FX Daily Strategy: Asia, March 24th
Australia CPI More Relevant Than Ever
UK CPI The Calm Before the Storm?
U.S. Q4 Current Account Correction from record pre-tariff deficit

The Australia February CPI will be released on Wednesday Asia session and more relevant than before. Market participants are widely expecting at least one more 25bps rate hike from the RBA and are speculating another one in early May. The consensus is seeing February CPI to be at similar level of January while we are expecting the heat to cool slightly, yet remain well above 3%. April seems to be a good time for the RBA to hike rates as the geopolitical tension persists. The RBA will likely do a pre-emptive hike to tackle the above target inflation.
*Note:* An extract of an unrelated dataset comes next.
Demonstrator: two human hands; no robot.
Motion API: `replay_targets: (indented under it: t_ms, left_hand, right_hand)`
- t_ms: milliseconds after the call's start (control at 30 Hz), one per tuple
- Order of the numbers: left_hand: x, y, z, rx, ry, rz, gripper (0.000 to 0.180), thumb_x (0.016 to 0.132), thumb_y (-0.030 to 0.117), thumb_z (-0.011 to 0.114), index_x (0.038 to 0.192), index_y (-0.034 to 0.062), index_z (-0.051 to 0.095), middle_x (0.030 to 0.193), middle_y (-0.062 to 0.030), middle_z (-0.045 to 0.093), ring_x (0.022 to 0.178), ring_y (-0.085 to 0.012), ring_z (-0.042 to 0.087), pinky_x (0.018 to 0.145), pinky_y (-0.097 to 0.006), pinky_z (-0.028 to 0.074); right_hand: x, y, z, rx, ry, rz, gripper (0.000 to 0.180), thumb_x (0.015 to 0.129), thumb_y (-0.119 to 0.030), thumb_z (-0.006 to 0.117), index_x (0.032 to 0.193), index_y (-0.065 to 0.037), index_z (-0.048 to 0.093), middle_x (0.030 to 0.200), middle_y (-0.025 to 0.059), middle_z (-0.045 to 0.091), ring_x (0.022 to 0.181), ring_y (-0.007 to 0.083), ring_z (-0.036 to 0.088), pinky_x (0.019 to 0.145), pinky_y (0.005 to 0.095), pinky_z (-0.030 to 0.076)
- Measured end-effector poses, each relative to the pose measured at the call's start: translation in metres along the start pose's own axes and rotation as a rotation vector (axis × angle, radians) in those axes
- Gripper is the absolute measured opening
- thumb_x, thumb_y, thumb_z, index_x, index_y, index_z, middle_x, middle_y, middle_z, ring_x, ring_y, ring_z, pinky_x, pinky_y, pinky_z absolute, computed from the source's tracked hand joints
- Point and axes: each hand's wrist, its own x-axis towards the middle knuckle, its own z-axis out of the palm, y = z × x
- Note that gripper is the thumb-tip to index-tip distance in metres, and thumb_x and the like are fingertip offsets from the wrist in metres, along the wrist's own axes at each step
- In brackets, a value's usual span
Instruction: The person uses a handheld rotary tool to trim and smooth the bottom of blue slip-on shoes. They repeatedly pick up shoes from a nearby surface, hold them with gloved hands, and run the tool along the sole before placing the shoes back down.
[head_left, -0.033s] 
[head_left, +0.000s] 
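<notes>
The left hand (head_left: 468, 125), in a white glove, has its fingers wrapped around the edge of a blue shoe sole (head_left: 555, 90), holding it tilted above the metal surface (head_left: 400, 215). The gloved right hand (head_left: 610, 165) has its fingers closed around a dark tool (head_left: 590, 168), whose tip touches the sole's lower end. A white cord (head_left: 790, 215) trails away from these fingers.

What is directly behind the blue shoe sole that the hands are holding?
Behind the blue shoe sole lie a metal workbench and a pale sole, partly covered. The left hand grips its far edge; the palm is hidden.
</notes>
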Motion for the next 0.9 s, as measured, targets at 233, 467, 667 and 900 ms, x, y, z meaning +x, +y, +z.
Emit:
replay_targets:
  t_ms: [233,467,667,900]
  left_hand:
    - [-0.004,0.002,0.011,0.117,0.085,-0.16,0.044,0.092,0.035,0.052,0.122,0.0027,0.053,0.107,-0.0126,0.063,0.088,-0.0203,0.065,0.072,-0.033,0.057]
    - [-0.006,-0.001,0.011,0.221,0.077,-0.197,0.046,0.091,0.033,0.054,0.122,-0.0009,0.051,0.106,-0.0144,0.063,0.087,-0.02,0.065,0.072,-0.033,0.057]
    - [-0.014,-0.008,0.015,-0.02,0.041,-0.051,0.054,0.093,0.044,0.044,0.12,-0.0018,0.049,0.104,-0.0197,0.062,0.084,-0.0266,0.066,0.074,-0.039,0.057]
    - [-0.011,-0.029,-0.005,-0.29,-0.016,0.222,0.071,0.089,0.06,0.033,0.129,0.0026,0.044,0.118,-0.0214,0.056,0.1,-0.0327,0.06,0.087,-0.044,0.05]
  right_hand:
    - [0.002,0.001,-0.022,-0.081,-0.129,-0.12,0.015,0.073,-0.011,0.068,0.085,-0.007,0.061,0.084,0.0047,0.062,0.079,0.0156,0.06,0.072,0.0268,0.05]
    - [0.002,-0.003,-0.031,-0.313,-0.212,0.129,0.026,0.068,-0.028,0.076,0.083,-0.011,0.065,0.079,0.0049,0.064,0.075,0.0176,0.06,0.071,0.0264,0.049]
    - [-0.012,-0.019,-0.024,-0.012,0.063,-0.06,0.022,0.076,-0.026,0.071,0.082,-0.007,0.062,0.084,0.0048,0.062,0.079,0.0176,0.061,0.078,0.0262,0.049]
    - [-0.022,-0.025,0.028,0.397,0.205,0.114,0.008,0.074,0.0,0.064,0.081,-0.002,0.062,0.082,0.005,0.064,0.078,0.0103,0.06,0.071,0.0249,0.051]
On the chart, volatile trade has seen spike to .6910 low ahead of rebound to consolidate at the .7000 level. Further choppy trade can be expected with bias to the downside and retest of the .6910 low and .6900/.6895, support and 38.2% Fibonacci level cannot be ruled out. Meanwhile, resistance remains at the .7050/.7100 congestion which is expected to cap. Would need to regain this to fade the downside pressure and open up the .7147 and .7188 highs to retest.
Figure: Headline Moves Sideways?

Although most aspects of the January CPI came in a notch above BoE thinking, there was still a clear fall even in the core rate. Indeed, the headline CPI rate fell from December’s 3.4% to 3.0% (a 10-mth low) and we see it staying there is February’s numbers - as do BoE projections. Services and the core rate fell both 0.1 ppt to 4.4% and a new cycle low of 3.1% for the latter and both may edge down further in the next set of data. They will be offset by higher fuel prices, thereby a foretaste of what is to come in coming months as the Middle East conflict spills over. This is all the more notable as declines, if not broad(er) disinflation had been signalled for some time by adjusted m/m data.
Admittedly, not all aspects of the CPI data were reassuring, with a further rise in catering services inflation, often seen as an indicator of price persistence given that the sector’s cost base is very much wage related. Even so, the evidence on this is mixed with HMRC pay data very clearly showing a slowing in wage inflation for accommodation and food services. Regardless there are very clearly reassuring aspects most notable in even lower rental inflation which at just over 3% has more than halved in the last year, surely an added sign that the housing market is in the doldrums. There was also a further slowing in non-energy goods inflation which probably reflects both weak global demand and dumping of goods by China once destined for the U.S. But the February data will be considered to be old, if not irrelevant, news. But will after the calmer numbers of late provide something of a glimpse of the energy storm ahead, with a jump in in fuel inflation
We expect a Q4 US current account deficit of $215bn, down from $226.4bn in Q3 and the narrowest since Q1 2021. As a proportion of GDP the deficit would be 2.7%, down from 2.9% in Q3 and the narrowest since Q1 2020. The correction from the record $439.8bn pre-tariff deficit in Q1 continues. Monthly trade data on goods and services has already been released through January. The Q4 goods deficit fell to $241.5bn from $265.9bn (revised from $267.4bn in the Q3 current account release). The Q4 services surplus fell to $81.4bn from $86.5bn (revised from $89.1bn in the original Q3 data).
Still to be released are data on primary (investment) income and secondary (unilateral transfers) income. Fed flow of funds data however suggests the former will move back into deficit after a return to surplus in Q3, outweighing a modest narrowing of the deficit in the latter. Still, overall the current account deficit is likely to narrow due to a narrowing of the deficit in goods trade.